§ **TRY IT**: Your task is to work out how many lines in the data include the word "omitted". Reply with the number alone.

•••••

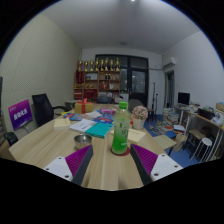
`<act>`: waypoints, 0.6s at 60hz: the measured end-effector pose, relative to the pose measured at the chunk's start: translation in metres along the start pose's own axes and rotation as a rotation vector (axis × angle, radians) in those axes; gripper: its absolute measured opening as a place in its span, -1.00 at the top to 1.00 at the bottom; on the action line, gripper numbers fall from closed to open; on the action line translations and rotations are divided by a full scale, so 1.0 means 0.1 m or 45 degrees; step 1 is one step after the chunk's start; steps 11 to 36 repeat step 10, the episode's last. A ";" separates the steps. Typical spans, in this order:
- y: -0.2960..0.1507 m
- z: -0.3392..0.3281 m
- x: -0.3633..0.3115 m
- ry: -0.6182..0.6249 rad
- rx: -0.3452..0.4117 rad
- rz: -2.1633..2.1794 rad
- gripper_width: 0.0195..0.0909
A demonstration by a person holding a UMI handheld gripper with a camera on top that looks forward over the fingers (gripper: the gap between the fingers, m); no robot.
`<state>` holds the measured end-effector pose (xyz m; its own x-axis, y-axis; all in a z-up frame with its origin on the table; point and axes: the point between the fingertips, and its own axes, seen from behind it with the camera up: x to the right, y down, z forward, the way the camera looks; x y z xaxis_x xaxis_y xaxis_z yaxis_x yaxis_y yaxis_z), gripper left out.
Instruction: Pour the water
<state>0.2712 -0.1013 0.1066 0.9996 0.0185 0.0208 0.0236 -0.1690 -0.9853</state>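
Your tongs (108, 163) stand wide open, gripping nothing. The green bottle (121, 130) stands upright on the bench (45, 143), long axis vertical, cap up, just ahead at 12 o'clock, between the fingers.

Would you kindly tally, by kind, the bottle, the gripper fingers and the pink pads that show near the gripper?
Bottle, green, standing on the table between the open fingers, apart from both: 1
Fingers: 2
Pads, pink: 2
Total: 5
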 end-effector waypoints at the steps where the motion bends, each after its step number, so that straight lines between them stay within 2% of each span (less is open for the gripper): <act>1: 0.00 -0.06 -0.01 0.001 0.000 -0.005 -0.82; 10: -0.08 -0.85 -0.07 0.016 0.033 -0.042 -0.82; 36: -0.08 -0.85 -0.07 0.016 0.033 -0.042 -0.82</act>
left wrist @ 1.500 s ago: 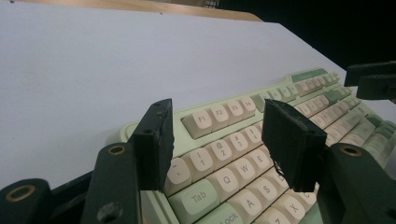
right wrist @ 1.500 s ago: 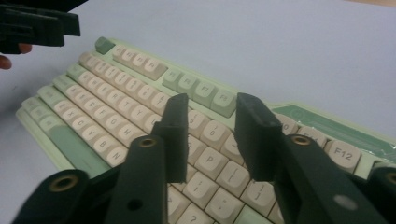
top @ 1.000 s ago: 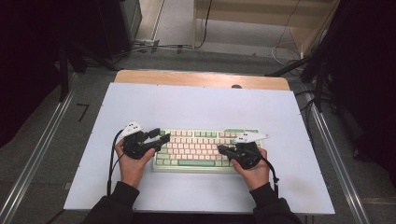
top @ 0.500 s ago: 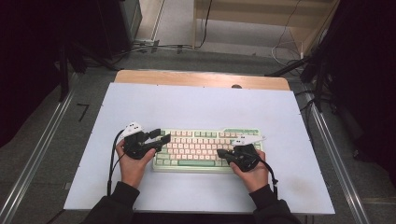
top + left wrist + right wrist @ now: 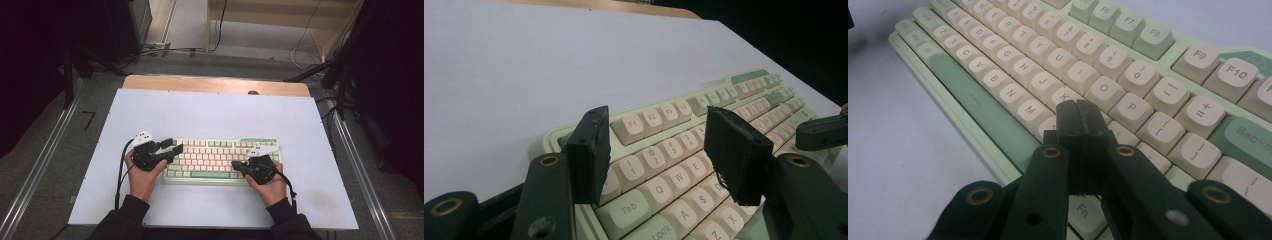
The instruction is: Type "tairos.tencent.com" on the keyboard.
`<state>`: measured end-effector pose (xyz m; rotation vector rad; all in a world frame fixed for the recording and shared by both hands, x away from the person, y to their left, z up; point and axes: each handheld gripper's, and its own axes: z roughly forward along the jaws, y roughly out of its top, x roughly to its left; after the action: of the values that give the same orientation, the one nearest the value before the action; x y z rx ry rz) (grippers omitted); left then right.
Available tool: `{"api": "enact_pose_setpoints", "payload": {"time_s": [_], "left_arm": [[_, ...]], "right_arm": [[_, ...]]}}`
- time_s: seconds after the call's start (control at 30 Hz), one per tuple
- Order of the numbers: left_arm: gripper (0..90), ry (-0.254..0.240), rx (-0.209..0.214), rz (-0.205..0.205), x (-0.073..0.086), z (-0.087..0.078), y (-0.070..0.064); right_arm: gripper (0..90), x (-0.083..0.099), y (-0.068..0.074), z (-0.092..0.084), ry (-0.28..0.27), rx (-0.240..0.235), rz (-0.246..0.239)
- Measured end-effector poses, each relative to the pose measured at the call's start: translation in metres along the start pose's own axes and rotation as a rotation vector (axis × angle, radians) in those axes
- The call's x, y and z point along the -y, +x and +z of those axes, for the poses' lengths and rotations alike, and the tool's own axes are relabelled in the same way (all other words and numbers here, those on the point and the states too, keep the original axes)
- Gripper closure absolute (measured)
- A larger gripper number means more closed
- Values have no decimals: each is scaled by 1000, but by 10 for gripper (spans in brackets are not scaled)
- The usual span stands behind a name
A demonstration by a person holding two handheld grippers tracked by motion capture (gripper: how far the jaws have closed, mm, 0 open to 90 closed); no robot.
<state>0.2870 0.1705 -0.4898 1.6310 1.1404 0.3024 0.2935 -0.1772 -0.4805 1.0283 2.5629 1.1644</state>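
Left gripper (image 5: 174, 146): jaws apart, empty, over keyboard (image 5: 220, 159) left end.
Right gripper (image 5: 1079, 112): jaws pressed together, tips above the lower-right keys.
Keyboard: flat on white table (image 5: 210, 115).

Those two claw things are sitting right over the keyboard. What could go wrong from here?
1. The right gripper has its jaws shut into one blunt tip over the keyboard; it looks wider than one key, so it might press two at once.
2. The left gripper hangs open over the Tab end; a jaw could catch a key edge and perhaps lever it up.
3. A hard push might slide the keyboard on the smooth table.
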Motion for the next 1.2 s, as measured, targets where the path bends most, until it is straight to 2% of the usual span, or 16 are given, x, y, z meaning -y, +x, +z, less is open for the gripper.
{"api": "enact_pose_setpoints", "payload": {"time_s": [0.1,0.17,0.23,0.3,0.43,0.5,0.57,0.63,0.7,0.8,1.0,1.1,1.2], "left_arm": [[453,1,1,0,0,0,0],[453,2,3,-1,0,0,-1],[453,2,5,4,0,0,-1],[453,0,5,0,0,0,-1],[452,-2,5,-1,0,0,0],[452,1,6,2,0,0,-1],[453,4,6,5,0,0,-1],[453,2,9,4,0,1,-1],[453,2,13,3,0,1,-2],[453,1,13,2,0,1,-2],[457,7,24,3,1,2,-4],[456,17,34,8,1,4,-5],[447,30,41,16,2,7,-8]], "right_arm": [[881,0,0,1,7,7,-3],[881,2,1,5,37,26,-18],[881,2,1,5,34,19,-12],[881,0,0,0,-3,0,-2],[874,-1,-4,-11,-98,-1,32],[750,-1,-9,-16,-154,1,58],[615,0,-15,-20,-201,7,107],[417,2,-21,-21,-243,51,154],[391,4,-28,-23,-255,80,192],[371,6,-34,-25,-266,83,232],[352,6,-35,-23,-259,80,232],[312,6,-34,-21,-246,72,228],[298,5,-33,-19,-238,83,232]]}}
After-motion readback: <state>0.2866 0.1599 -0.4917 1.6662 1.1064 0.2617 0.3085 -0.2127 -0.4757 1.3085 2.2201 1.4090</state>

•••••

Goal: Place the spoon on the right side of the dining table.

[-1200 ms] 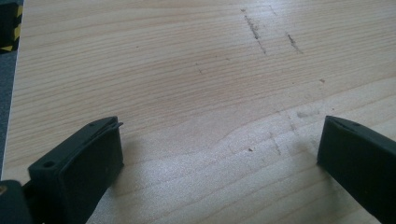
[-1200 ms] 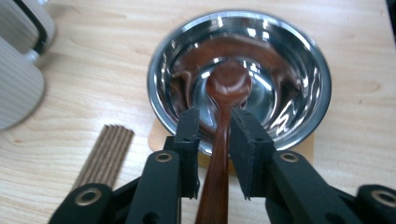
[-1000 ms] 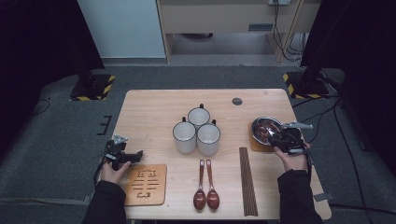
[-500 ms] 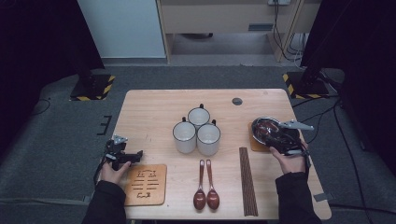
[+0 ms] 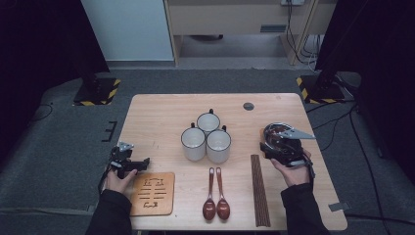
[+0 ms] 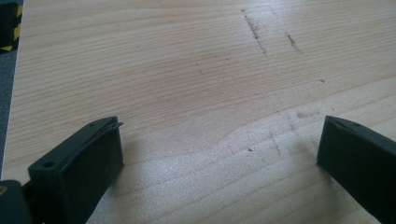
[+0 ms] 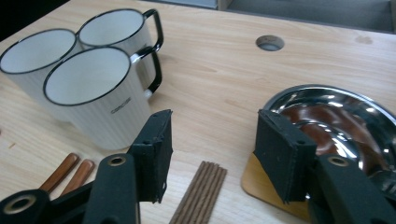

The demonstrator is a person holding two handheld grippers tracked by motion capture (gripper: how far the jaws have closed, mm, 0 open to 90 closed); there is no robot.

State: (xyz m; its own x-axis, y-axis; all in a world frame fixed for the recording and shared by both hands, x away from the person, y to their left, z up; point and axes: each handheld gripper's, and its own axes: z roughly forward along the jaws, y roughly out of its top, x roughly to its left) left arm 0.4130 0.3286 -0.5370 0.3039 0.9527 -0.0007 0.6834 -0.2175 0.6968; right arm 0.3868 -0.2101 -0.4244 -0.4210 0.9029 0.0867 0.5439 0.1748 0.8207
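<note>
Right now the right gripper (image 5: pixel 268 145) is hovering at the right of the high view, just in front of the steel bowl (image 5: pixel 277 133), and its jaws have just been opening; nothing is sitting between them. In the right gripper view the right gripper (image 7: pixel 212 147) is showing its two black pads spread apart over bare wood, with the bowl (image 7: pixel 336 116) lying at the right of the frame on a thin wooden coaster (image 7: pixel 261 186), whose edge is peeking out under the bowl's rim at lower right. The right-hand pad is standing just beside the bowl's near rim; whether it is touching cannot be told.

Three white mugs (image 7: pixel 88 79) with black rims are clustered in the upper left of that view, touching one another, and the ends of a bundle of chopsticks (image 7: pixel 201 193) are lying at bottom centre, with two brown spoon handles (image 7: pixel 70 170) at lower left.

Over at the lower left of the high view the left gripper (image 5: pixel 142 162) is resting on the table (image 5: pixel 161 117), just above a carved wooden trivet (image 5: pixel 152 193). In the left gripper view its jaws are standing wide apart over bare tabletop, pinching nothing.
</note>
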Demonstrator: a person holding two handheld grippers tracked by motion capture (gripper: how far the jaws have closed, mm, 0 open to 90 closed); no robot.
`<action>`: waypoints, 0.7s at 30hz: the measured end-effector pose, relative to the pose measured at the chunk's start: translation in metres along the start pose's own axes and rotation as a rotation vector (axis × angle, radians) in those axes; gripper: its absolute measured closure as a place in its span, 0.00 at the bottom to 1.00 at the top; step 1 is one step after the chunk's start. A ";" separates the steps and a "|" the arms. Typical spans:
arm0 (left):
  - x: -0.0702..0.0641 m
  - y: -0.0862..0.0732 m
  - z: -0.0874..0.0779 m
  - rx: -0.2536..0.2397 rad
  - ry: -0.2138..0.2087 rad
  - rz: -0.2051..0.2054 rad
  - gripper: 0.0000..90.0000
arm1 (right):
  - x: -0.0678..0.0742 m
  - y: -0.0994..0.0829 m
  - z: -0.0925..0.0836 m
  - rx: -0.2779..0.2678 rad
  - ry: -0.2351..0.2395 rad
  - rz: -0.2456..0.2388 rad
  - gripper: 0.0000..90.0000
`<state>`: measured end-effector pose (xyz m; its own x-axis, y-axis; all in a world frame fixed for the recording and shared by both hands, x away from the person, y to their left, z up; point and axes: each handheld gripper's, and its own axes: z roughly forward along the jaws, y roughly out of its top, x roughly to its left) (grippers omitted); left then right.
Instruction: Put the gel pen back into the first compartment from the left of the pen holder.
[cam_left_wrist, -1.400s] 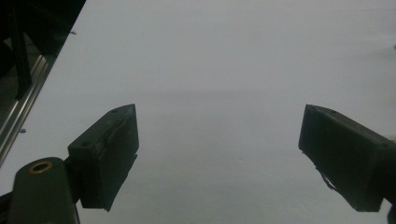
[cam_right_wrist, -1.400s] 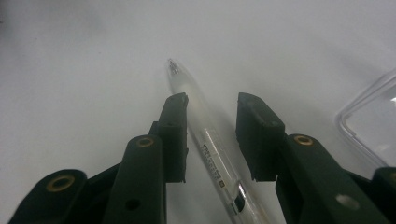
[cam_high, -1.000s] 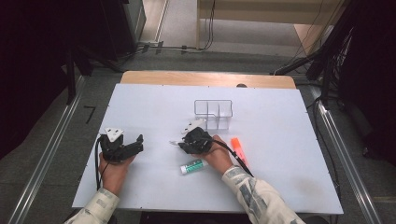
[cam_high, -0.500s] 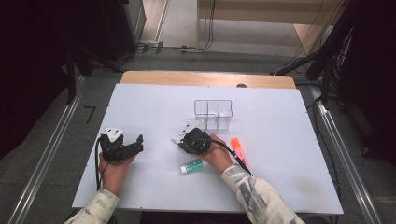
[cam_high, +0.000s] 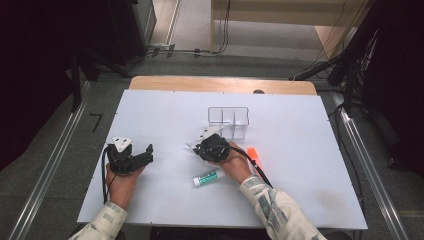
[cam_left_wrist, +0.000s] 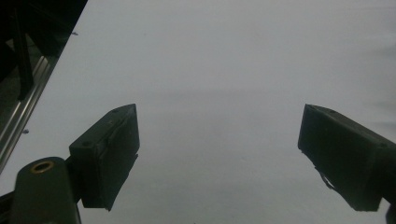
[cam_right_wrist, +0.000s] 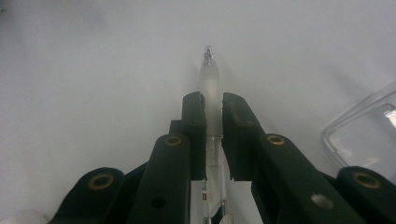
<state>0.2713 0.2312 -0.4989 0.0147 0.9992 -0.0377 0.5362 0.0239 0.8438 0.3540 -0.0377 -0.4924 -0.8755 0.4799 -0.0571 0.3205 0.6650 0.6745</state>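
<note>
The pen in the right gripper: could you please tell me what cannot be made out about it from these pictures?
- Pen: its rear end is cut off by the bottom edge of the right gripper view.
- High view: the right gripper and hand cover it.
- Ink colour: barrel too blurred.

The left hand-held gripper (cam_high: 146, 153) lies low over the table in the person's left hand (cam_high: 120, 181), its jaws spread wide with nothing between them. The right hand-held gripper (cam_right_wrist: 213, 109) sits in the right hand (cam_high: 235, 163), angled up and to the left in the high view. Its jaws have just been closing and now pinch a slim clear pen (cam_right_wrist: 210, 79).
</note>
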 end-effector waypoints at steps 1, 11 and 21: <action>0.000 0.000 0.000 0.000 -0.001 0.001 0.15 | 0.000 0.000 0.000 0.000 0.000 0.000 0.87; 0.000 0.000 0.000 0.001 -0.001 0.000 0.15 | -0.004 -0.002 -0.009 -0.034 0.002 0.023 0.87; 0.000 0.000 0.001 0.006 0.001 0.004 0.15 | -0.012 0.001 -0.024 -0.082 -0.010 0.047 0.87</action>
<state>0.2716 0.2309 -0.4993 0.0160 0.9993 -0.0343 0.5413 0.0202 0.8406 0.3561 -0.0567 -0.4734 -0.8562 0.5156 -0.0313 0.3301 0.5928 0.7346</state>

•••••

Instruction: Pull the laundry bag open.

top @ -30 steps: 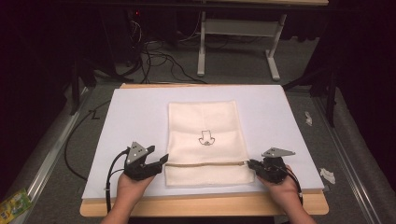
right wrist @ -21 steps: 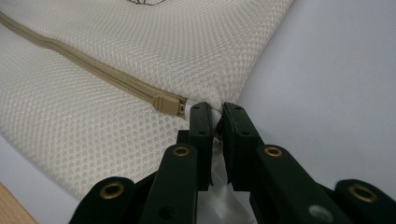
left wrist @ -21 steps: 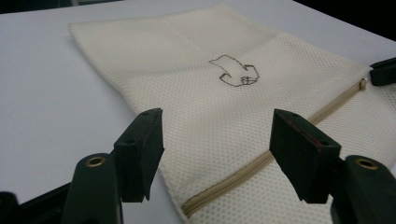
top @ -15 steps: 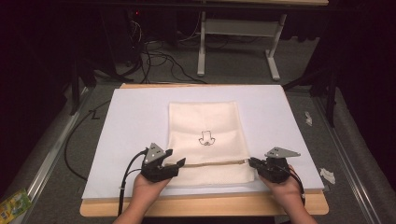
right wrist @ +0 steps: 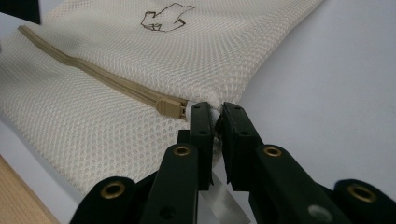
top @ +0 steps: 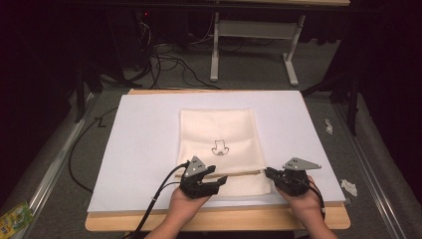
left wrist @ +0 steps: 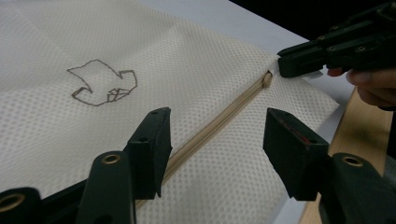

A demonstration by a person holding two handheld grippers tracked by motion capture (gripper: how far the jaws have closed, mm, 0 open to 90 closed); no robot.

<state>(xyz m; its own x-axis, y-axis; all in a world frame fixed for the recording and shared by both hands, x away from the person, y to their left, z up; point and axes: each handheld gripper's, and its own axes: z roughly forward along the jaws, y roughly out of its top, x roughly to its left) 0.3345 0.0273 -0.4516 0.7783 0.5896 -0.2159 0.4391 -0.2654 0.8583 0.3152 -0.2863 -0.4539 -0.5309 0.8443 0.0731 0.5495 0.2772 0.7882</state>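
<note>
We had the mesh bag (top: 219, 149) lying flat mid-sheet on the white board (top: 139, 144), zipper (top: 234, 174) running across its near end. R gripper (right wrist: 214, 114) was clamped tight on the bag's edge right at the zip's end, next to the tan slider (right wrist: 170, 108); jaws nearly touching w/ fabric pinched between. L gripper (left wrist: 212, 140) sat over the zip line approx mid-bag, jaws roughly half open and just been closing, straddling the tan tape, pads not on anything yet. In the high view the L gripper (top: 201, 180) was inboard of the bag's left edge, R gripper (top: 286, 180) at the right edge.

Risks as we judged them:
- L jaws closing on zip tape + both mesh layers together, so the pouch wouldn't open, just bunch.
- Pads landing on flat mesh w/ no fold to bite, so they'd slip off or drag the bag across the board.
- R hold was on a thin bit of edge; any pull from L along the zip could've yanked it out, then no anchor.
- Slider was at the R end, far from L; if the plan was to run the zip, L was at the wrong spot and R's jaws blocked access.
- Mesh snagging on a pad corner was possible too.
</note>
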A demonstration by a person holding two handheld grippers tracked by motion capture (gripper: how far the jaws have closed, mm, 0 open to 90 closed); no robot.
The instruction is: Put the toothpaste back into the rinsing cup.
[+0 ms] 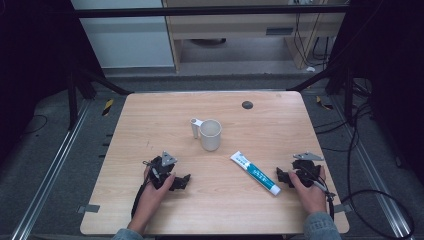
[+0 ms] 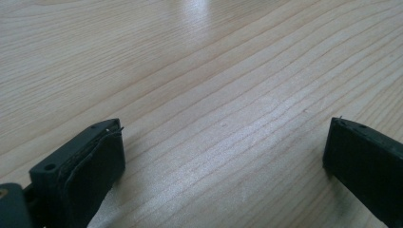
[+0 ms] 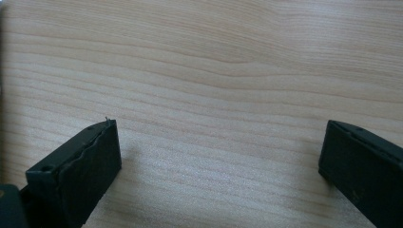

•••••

§ **SOLUTION FOR THIS PROBLEM**: 2